The answer must be the full listing, restated word for word.

[Opening DATA BLOCK section]

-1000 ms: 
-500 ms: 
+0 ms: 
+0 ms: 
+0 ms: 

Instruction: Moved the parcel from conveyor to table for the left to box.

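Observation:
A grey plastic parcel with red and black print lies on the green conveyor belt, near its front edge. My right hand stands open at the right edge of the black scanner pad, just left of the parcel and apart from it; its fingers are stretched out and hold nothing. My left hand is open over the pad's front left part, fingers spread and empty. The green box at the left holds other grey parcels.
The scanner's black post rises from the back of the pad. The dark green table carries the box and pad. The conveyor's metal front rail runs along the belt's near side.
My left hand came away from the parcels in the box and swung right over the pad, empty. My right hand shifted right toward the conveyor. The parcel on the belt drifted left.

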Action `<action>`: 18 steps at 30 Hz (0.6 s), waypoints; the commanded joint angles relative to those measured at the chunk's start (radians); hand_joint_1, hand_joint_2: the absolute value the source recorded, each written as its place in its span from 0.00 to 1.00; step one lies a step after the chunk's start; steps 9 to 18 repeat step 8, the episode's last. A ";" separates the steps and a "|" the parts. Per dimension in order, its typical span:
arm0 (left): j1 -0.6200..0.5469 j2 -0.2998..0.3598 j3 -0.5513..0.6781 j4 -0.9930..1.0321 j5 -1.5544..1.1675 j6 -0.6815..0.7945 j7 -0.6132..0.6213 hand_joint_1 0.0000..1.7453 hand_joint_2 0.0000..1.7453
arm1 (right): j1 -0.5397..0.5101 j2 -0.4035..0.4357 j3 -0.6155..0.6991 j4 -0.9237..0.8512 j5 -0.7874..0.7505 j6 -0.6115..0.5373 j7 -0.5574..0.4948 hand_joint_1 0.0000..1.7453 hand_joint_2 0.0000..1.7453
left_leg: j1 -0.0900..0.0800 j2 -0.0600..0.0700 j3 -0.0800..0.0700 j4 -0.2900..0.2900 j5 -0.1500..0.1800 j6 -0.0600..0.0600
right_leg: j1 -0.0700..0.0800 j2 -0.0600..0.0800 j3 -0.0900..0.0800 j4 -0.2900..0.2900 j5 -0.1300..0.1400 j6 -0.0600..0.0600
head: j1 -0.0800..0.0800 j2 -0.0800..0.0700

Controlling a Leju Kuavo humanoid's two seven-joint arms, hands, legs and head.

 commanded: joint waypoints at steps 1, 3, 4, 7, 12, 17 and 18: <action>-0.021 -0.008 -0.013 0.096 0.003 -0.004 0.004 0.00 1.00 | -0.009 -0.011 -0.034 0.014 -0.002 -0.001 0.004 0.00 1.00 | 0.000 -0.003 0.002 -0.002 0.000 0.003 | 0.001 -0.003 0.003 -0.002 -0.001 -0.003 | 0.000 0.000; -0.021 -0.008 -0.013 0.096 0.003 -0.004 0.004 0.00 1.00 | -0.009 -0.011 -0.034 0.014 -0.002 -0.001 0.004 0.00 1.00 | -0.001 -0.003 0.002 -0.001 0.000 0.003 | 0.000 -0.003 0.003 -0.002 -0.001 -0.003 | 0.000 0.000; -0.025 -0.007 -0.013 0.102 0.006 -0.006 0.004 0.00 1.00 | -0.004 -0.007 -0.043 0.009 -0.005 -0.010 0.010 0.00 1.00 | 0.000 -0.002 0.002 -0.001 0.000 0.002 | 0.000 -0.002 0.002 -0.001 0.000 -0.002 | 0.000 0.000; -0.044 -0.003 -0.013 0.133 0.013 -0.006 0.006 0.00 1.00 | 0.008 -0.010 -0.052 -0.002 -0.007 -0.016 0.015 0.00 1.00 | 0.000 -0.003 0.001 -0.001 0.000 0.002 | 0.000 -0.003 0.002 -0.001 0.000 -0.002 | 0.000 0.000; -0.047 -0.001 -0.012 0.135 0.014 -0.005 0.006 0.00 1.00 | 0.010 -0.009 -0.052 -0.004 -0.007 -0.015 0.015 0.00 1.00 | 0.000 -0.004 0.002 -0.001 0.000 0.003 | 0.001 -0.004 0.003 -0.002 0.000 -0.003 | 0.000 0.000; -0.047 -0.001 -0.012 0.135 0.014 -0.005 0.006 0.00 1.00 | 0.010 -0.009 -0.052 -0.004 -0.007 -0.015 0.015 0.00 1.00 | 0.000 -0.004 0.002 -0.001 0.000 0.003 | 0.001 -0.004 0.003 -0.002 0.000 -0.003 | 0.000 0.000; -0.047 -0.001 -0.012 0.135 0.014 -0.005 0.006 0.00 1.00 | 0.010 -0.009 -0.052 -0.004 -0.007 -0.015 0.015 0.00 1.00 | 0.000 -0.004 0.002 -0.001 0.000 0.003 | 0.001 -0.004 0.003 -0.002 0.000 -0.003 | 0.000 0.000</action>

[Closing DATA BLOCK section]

RESULT FOR THIS EXERCISE =
-1000 ms: 
-500 ms: 
+0 ms: 
+0 ms: 
+0 ms: 

Instruction: Moved the parcel from conveyor to table for the left to box.

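Observation:
A grey plastic parcel with red and black print lies on the green conveyor belt, near its front edge. My right hand stands open at the right edge of the black scanner pad, just left of the parcel and apart from it; its fingers are stretched out and hold nothing. My left hand is open over the pad's front left part, fingers spread and empty. The green box at the left holds other grey parcels.
The scanner's black post rises from the back of the pad. The dark green table carries the box and pad. The conveyor's metal front rail runs along the belt's near side.
My left hand came away from the parcels in the box and swung right over the pad, empty. My right hand shifted right toward the conveyor. The parcel on the belt drifted left.
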
Action `<action>`: 18 steps at 30 Hz (0.6 s), waypoints; the commanded joint angles relative to those measured at the chunk's start (radians); hand_joint_1, hand_joint_2: the absolute value the source recorded, each written as its place in its span from 0.00 to 1.00; step one lies a step after the chunk's start; steps 9 to 18 repeat step 8, the episode's last. A ";" separates the steps and a "|" the parts. Per dimension in order, its typical span:
arm0 (left): j1 -0.6200..0.5469 j2 -0.2998..0.3598 j3 -0.5513..0.6781 j4 -0.9930..1.0321 j5 -1.5544..1.1675 j6 -0.6815..0.7945 j7 -0.6132..0.6213 hand_joint_1 0.0000..1.7453 hand_joint_2 0.0000..1.7453
arm1 (right): j1 -0.5397..0.5101 j2 -0.4035..0.4357 j3 -0.6155..0.6991 j4 -0.9237..0.8512 j5 -0.7874..0.7505 j6 -0.6115..0.5373 j7 -0.5574..0.4948 hand_joint_1 0.0000..1.7453 hand_joint_2 0.0000..1.7453
left_leg: j1 -0.0900..0.0800 j2 -0.0600..0.0700 j3 -0.0800..0.0700 j4 -0.2900..0.2900 j5 -0.1500..0.1800 j6 -0.0600..0.0600
right_leg: j1 -0.0700..0.0800 j2 -0.0600..0.0800 j3 -0.0900..0.0800 j4 -0.2900..0.2900 j5 -0.1300..0.1400 j6 -0.0600..0.0600
head: j1 -0.0800..0.0800 j2 -0.0800..0.0700

Controlling a Leju Kuavo humanoid's two seven-joint arms, hands, legs and head.

 commanded: joint waypoints at steps 1, 3, 4, 7, 12, 17 and 18: <action>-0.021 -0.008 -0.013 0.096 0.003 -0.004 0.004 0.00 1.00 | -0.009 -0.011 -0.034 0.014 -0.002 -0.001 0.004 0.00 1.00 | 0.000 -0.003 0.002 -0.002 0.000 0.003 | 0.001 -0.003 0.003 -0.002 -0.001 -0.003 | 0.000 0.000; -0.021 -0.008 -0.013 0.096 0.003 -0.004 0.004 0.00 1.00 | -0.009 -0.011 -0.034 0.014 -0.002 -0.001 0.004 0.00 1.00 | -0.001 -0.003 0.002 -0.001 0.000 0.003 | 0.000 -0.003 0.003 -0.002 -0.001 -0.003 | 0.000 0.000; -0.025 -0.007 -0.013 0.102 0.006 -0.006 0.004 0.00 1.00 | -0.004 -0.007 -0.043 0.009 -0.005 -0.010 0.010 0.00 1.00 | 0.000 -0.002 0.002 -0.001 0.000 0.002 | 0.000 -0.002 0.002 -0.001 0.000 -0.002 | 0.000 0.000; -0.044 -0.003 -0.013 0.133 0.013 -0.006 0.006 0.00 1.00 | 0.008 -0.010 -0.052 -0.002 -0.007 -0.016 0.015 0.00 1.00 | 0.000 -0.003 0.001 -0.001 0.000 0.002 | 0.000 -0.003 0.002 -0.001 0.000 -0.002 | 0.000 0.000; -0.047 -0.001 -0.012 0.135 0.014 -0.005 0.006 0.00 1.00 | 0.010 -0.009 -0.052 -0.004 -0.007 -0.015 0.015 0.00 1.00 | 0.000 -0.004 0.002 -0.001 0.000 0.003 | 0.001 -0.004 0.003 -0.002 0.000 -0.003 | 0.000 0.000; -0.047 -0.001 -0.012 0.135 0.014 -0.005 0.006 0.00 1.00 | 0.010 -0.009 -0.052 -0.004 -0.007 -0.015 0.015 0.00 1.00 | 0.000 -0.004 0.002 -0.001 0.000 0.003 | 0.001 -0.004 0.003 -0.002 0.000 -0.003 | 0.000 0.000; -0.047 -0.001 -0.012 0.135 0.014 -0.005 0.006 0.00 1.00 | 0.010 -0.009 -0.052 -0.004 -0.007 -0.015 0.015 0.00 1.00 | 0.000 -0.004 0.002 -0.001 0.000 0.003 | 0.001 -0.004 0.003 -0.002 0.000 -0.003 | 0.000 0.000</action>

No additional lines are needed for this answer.